Exercise directions: Return the listing below unchanged, except that the pictures are dropped.
****
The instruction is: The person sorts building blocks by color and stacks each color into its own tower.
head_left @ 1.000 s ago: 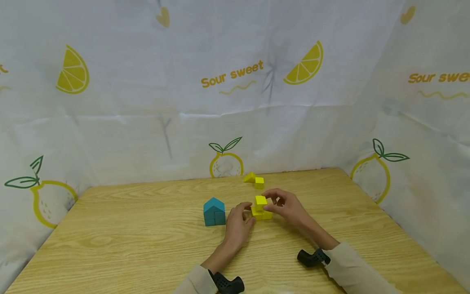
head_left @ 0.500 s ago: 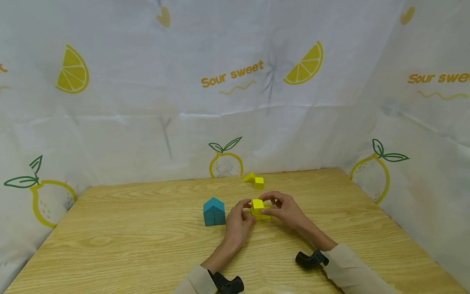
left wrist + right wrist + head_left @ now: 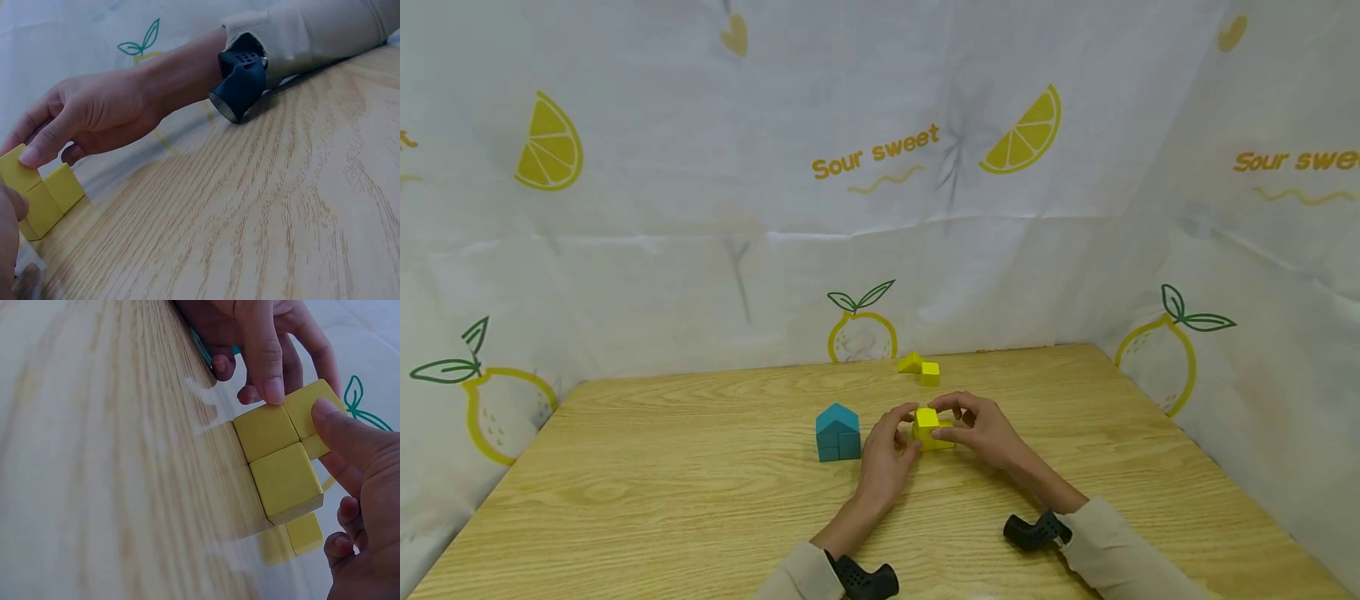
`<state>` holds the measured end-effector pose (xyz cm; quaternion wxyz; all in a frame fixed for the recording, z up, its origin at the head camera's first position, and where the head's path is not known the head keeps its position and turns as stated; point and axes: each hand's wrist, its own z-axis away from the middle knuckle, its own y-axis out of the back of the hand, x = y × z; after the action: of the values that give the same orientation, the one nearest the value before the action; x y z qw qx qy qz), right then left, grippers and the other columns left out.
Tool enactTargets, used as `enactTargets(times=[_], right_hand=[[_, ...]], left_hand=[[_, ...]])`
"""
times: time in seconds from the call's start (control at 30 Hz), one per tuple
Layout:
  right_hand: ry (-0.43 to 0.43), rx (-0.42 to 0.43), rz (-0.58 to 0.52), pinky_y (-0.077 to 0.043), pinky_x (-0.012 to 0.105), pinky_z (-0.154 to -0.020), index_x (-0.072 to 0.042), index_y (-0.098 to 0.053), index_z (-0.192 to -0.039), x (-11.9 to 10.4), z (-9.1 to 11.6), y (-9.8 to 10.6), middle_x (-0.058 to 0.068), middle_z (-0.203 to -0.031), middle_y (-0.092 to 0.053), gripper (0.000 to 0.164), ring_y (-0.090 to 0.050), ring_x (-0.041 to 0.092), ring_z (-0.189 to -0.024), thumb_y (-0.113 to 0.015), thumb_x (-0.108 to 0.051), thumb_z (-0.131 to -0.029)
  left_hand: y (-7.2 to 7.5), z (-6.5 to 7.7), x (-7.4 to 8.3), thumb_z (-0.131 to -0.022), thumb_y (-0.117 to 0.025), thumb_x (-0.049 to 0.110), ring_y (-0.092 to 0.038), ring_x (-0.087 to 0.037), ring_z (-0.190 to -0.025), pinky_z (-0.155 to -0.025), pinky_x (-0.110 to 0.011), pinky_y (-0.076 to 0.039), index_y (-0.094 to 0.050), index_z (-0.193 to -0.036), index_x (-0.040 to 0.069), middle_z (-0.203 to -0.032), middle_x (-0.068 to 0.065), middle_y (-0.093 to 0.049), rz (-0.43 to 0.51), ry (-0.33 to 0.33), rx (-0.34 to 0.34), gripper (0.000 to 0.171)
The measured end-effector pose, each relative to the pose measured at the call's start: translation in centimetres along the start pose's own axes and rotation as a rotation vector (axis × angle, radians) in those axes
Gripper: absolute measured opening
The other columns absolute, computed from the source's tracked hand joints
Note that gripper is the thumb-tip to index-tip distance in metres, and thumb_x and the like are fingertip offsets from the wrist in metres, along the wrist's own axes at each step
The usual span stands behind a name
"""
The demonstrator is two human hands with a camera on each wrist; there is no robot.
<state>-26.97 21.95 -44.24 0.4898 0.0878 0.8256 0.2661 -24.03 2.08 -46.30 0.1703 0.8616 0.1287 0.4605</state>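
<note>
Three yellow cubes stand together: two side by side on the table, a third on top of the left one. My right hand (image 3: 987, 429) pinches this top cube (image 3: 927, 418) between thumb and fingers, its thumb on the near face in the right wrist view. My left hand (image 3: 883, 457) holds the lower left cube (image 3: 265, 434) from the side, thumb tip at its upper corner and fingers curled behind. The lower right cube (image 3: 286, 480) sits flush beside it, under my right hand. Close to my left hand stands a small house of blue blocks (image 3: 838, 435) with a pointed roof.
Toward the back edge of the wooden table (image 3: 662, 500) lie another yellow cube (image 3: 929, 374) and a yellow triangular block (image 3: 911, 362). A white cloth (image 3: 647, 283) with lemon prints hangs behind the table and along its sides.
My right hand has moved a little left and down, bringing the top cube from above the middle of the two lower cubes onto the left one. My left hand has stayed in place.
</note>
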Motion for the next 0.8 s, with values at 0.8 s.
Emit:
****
Task result:
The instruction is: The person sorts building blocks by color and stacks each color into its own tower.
head_left @ 1.000 s ago: 
head_left @ 0.500 s ago: 
left wrist + right wrist + head_left @ now: 
`<state>` holds the measured end-effector pose (xyz cm; quaternion wxyz; all in a frame fixed for the recording, z up, its origin at the head camera's first position, and where the head's path is not known the head keeps its position and turns as stated; point and axes: each hand's wrist, its own z-axis away from the middle knuckle, its own y-axis out of the back of the hand, x = y × z; after the action: of the values that give the same orientation, the one nearest the value before the action; x y z qw qx qy qz), right then left, grippers and the other columns left out.
Tool enactTargets, used as `enactTargets(times=[_], right_hand=[[_, ...]], left_hand=[[_, ...]])`
"""
times: time in seconds from the call's start (control at 30 Hz), one per tuple
Layout:
  right_hand: ry (-0.43 to 0.43), rx (-0.42 to 0.43), rz (-0.58 to 0.52), pinky_y (-0.077 to 0.043), pinky_x (-0.012 to 0.105), pinky_z (-0.154 to -0.020), index_x (-0.072 to 0.042), index_y (-0.098 to 0.053), index_z (-0.192 to -0.039), x (-11.9 to 10.4), z (-9.1 to 11.6), y (-9.8 to 10.6), middle_x (-0.058 to 0.068), middle_z (-0.203 to -0.031), middle_y (-0.092 to 0.053), gripper (0.000 to 0.164), ring_y (-0.090 to 0.050), ring_x (-0.041 to 0.092), ring_z (-0.189 to -0.024), thumb_y (-0.113 to 0.015), thumb_x (-0.108 to 0.051), thumb_z (-0.131 to -0.029)
  left_hand: y (-7.2 to 7.5), z (-6.5 to 7.7), x (-7.4 to 8.3), thumb_z (-0.131 to -0.022), thumb_y (-0.117 to 0.025), thumb_x (-0.049 to 0.110), ring_y (-0.092 to 0.038), ring_x (-0.087 to 0.037), ring_z (-0.190 to -0.025), pinky_z (-0.155 to -0.025), pinky_x (-0.110 to 0.011), pinky_y (-0.076 to 0.039), index_y (-0.094 to 0.050), index_z (-0.193 to -0.036), index_x (-0.040 to 0.069), middle_z (-0.203 to -0.032), middle_x (-0.068 to 0.065), middle_y (-0.093 to 0.049), rz (-0.43 to 0.51), ry (-0.33 to 0.33), rx (-0.34 to 0.34), gripper (0.000 to 0.171)
The measured end-effector pose, each relative to the pose measured at the call's start: translation in centimetres along the start pose's own axes and rotation as a rotation vector (axis × angle, radians) in those axes
Gripper: absolute measured opening
The other columns absolute, computed from the source's tracked hand joints
Note that gripper is the thumb-tip to index-tip distance in metres, and thumb_x and the like are fingertip offsets from the wrist in metres, along the wrist's own axes at each step
The usual span stands behind a name
"""
The demonstrator is two human hands with a camera on each wrist; there is no robot.
<state>-26.97 21.95 -44.24 0.4898 0.0878 0.8256 0.2661 -24.03 2.08 -46.30 0.1703 0.8616 0.1287 0.4605</state>
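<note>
Three yellow cubes stand together: two side by side on the table, a third on top of the left one. My right hand (image 3: 987, 429) pinches this top cube (image 3: 927, 418) between thumb and fingers, its thumb on the near face in the right wrist view. My left hand (image 3: 883, 457) holds the lower left cube (image 3: 265, 434) from the side, thumb tip at its upper corner and fingers curled behind. The lower right cube (image 3: 286, 480) sits flush beside it, under my right hand. Close to my left hand stands a small house of blue blocks (image 3: 838, 435) with a pointed roof.
Toward the back edge of the wooden table (image 3: 662, 500) lie another yellow cube (image 3: 929, 374) and a yellow triangular block (image 3: 911, 362). A white cloth (image 3: 647, 283) with lemon prints hangs behind the table and along its sides.
My right hand has moved a little left and down, bringing the top cube from above the middle of the two lower cubes onto the left one. My left hand has stayed in place.
</note>
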Motion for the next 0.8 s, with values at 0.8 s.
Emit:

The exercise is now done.